Banqueiro humanitário e Açores queer

DAVID CONTRA OS BANCOS nos cinemas e LOBO E CÃO no streaming

Um banco para os pequenos

“Todo mundo odeia os banqueiros” – esse é o sentimento que anima David Contra os Bancos (Bank of Dave), filme britânico que, de alguma maneira, evoca as fábulas de Frank Capra durante o New Deal. Revive a luta de gente comum contra os tubarões do capitalismo para instituir um, digamos, capitalismo humanitário. Um feel good movie levemente roqueiro que chega ao clímax com uma apresentação da banda Def Leppard completamente integrada à trama.

Na pequena Burnley, norte da Inglaterra, o vendedor de micro-ônibus David Fishwick (Rory Kinnear), um self made man, empresta dinheiro e ajuda a criar empregos para a comunidade, doando os lucros para instituições beneficentes. A prática o leva a querer fundar um banco honesto para atender às necessidades dos pequenos locais. Para isso precisará enfrentar a oposição do sistema financeiro, desacreditado na opinião pública mas forte na manipulação de regras e nos golpes baixos.

Um advogado londrino meio atrapalhado vai supostamente ajudá-lo, mas na verdade com a intenção de dissuadi-lo diante do provável fracasso. Há cerca de 150 anos ninguém conseguia criar um novo banco no país. Mas eis que o tal advogado se apaixona por Burnley – e não só pela cidade – e resolve empenhar-se seriamente na criação do Bank of Dave. Esse personagem, Hugh (Joel Fry), corresponde ao advogado Chris Moss original.

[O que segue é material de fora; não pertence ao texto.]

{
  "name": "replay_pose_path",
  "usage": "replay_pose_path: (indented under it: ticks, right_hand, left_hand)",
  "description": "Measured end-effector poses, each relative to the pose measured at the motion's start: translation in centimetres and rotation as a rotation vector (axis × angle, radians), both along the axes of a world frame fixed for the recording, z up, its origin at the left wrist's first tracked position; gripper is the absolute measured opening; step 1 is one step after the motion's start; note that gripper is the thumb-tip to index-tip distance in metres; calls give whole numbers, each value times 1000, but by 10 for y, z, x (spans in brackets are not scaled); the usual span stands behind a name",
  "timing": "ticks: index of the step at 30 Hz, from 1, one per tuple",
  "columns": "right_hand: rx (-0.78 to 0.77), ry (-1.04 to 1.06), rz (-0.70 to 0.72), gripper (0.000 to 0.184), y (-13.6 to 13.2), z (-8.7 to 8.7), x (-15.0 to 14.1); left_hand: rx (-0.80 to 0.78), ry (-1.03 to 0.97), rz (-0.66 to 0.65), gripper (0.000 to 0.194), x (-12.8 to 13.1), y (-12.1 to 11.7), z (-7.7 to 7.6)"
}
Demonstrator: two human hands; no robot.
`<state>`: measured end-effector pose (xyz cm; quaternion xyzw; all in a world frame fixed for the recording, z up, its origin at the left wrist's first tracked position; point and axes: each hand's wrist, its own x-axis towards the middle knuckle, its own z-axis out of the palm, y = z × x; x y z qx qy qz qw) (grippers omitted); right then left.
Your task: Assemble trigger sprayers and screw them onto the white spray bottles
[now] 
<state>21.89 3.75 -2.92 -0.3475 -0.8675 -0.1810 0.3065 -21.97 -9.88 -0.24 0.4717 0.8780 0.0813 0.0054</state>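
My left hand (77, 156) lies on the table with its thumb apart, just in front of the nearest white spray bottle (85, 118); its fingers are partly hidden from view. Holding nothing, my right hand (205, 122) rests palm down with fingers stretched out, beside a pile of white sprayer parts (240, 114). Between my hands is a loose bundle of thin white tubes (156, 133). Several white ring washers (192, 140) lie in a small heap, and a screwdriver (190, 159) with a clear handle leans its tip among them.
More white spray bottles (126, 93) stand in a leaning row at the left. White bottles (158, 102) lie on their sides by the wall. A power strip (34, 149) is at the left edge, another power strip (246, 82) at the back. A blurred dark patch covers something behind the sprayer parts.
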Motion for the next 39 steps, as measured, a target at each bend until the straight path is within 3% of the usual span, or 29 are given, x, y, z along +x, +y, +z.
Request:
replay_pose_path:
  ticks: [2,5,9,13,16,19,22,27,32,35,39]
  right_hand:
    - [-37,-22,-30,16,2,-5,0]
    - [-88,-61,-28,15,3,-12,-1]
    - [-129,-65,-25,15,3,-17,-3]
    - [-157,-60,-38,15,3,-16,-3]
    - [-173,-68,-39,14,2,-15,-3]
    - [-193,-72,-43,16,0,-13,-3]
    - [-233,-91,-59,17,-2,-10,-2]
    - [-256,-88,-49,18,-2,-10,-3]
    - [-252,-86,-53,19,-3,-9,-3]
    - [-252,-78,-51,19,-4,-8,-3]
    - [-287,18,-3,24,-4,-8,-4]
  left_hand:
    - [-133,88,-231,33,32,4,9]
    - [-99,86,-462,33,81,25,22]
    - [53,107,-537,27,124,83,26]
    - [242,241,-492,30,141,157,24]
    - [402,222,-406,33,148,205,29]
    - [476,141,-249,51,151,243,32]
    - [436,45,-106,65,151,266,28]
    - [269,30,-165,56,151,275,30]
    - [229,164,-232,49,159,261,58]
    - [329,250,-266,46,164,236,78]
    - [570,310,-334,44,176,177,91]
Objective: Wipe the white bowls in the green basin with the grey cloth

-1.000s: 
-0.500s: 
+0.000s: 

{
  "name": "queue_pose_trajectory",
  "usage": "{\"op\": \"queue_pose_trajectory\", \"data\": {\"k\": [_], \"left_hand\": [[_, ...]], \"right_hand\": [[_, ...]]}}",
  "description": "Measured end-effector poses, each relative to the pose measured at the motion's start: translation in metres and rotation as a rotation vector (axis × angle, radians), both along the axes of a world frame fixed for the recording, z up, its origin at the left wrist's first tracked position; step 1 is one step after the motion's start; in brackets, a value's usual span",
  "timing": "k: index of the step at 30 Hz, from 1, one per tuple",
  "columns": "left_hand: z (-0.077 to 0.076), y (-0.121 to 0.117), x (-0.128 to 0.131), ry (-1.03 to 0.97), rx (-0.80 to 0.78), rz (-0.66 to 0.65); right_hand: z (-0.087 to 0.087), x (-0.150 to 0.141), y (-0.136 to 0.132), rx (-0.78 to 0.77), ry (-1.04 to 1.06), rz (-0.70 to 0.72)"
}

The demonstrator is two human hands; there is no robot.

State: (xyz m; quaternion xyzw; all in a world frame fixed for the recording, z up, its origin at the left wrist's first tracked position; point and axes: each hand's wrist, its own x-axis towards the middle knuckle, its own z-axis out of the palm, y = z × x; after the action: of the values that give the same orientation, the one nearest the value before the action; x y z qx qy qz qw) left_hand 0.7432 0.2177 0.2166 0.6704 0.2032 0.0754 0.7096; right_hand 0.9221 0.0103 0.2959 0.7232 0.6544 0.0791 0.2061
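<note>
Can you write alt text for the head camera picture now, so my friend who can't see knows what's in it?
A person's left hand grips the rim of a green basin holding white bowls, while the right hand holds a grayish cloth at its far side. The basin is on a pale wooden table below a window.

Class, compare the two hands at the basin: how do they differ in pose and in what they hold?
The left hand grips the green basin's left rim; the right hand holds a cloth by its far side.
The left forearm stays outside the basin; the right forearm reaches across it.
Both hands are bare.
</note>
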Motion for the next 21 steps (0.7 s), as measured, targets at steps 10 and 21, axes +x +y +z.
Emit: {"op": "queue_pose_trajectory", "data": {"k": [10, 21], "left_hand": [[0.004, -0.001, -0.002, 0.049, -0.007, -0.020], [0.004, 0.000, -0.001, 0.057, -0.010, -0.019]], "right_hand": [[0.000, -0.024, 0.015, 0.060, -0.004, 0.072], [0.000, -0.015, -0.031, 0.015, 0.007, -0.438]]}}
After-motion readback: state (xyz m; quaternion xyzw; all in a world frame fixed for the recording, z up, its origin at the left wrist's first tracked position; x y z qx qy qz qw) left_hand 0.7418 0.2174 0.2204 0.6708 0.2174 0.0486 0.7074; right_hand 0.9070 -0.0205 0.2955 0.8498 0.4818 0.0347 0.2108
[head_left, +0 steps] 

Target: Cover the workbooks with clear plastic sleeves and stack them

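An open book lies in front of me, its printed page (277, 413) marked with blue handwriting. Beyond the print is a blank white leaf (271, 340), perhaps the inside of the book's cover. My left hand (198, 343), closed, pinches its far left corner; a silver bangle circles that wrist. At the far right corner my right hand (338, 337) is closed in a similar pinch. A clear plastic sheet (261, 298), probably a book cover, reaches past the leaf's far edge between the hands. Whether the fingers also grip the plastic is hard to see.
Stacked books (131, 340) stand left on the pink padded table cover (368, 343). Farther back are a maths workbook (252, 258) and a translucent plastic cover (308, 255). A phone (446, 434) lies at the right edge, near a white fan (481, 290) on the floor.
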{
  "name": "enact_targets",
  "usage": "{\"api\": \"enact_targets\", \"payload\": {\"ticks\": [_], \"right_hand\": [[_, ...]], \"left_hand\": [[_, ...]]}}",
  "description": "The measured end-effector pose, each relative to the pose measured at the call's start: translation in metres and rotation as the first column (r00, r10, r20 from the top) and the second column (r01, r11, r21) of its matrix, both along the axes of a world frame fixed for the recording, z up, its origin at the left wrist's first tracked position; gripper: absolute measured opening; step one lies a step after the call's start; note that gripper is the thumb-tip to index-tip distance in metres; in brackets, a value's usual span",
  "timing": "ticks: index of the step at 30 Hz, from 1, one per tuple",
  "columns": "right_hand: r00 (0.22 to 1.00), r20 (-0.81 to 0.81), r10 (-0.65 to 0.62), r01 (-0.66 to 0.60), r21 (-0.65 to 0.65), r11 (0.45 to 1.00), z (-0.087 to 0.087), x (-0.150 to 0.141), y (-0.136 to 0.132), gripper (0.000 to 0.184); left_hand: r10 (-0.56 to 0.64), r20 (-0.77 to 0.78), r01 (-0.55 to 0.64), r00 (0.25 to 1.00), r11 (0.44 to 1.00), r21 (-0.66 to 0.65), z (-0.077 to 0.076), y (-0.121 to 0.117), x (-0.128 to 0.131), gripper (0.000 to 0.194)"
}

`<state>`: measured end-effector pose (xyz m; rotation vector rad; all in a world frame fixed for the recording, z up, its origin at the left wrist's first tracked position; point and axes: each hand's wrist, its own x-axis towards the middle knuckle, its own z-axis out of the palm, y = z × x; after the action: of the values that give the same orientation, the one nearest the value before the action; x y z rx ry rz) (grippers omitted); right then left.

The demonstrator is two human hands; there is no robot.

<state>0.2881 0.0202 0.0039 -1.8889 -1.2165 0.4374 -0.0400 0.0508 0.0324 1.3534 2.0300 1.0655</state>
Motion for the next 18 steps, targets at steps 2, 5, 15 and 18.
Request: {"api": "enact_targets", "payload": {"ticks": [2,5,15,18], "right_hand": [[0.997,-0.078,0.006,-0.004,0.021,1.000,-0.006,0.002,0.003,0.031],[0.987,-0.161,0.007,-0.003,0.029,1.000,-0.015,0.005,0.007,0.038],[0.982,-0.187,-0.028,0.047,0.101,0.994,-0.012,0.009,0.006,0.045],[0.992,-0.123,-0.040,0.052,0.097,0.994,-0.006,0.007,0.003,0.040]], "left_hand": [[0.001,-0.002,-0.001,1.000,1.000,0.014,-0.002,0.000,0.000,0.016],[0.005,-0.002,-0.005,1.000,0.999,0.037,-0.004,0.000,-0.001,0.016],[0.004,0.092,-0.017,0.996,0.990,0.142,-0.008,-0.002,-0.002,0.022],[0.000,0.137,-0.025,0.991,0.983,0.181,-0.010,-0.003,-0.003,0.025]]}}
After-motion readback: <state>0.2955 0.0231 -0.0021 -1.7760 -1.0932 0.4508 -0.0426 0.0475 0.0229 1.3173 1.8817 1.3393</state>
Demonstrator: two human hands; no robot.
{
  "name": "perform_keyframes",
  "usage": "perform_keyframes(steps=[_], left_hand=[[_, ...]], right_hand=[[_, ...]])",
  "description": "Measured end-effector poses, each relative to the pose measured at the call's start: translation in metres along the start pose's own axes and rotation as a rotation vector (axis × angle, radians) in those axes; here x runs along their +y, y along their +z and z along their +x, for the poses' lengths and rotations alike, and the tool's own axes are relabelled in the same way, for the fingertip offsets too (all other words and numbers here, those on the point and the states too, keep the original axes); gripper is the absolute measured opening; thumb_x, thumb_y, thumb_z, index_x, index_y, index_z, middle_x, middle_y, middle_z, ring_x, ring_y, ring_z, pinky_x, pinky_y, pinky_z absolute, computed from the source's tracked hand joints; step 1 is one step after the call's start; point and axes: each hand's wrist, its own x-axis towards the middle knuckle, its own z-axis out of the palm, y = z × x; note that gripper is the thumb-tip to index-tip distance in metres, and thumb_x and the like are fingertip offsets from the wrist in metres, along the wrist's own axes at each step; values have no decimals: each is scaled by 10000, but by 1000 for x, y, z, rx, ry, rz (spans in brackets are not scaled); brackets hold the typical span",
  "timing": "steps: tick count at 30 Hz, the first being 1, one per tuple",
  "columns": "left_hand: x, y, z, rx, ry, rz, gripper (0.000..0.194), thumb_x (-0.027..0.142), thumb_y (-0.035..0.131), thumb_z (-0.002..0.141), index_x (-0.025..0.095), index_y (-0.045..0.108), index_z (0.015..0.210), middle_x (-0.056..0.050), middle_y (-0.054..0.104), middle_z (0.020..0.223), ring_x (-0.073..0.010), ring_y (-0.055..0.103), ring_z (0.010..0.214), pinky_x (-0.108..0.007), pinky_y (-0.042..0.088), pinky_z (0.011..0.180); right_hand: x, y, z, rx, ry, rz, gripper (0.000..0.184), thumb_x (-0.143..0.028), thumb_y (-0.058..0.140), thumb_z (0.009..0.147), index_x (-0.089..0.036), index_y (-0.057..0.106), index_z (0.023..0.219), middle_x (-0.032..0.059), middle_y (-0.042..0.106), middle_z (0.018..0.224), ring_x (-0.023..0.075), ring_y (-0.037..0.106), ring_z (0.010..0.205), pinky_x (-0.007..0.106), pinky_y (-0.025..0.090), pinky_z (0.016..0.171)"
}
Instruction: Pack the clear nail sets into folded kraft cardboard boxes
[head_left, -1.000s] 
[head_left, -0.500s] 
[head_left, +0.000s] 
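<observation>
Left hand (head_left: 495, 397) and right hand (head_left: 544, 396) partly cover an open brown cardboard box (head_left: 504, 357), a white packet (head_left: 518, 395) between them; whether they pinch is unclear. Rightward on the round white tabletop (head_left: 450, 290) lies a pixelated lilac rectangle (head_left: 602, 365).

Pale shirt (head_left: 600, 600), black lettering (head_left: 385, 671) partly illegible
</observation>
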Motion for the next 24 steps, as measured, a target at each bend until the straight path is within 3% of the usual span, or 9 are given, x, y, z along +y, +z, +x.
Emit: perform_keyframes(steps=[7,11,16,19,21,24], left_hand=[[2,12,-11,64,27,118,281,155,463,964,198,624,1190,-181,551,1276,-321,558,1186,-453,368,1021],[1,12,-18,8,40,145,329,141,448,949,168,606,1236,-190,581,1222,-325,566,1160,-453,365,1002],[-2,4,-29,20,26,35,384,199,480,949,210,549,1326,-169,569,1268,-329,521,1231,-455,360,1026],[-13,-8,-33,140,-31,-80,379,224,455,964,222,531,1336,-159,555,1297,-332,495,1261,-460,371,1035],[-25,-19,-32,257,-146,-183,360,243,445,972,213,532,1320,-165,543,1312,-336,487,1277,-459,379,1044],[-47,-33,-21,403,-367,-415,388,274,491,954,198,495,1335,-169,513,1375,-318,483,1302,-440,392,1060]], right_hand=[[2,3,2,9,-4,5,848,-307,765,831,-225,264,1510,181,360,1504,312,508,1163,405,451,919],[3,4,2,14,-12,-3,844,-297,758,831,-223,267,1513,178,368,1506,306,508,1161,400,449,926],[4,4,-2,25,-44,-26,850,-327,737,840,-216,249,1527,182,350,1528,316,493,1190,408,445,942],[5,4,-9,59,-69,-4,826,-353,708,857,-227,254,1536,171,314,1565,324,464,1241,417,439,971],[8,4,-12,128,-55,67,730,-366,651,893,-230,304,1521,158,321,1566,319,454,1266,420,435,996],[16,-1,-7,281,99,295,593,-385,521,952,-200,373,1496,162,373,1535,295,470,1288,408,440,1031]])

A história real de Fishwick (um óbvio Davi contra Golias) já tinha sido objeto de um livro autobiográfico e de uma série do Channel Four em 2012. O novo fime de Chris Foggin, com roteiro de Piers Ashworth, simplifica bastante os fatos e joga um pouco de açúcar em cima do bolo. O Dave da tela não tem nada da imagem de um milionário, mas de um carinha bacana que gosta de ajudar as pessoas. A figura do advogado, por sua vez, é a do jagunço corporativo que, romanticamente, se deixa converter para o lado dos mais fracos.

Tudo somado, que ninguém espere uma obra-prima de David Contra os Bancos. O que temos é uma dramédia simpática que se ampara no bom elenco, nos bons sentimentos e nos bons hits do rock que rolam em Burnley. Com a canja verídica e real do Def Leppard.

>> David Contra os Bancos está nos cinemas.   



Ilha da fantasia

A cineasta e fotógrafa portuguesa Claudia Varejão é também ativista em prol da comunidade gay lusitana e uma das fundadoras da plataforma (A)MAR Açores. A Ilha de São Miguel, a maior do arquipélago dos Açores, é cenário e personagem de Lobo e Cão, seu primeiro longa-metragem depois do premiado Amor Fati. O filme passa a impressão não de uma cidade propriamente, mas de dois polos opostos que disputam espaço na vida do lugar.

De um lado, uma sociedade católica e tradicionalista ocupada com romarias, orações e cantochões. De outro, um grupo de jovens LGBTQIAP+ que afronta os mais velhos com sua estética queer e uma sensualidade sem fronteiras. No meio das duas está Ana (Ana Cabral), trabalhadora do porto que ainda não sabe que caminho tomar, seja na sexualidade, seja nos planos de futuro. Ela convive com a garotada não binária e tem como melhor amigo o menino gay Luis (Ruben Pimenta).

Como de costume em lugares relativamente isolados, há entre os mais novos o desejo de aceitar o convite do mar e sair da ilha. Para Ana, isso se acirra com a chegada da prima Cloé (Cristiana Branquinho) do Canadá, trazendo ares de liberdade e sedução.

O roteiro da própria diretora comuta entre aqueles dois ambientes, criando fortes contrastes através da montagem ou da inserção de um mundo no outro. Veja-se a participação de Luis numa romaria ou dos gays devidamente “montados” numa procissão religiosa.

Embora crie um painel relativamente sugestivo dessa ilha da fantasia dentro da ilha real, onde a sensualidade se espraia nos corpos não normativos, falta a Lobo e Cão uma estrutura dramática mais sólida. Os personagens são pura superfície e pouca substância. Há uma confiança exacerbada no poder de insinuação das imagens – o que nem sempre ultrapassa a mera divagação. A questão do tráfico de drogas, por exemplo, que afeta o irmão de Ana, fica como um dado perdido na dramaturgia. E a dor d’alma de Ana, pelo menos para mim, não chegou a se configurar claramente. Resta a beleza de muitas imagens e a descoberta desse lado inesperado dos Açores, mesmo que seja em parte uma fantasia.

>> Lobo e Cão está na plataforma Filmicca.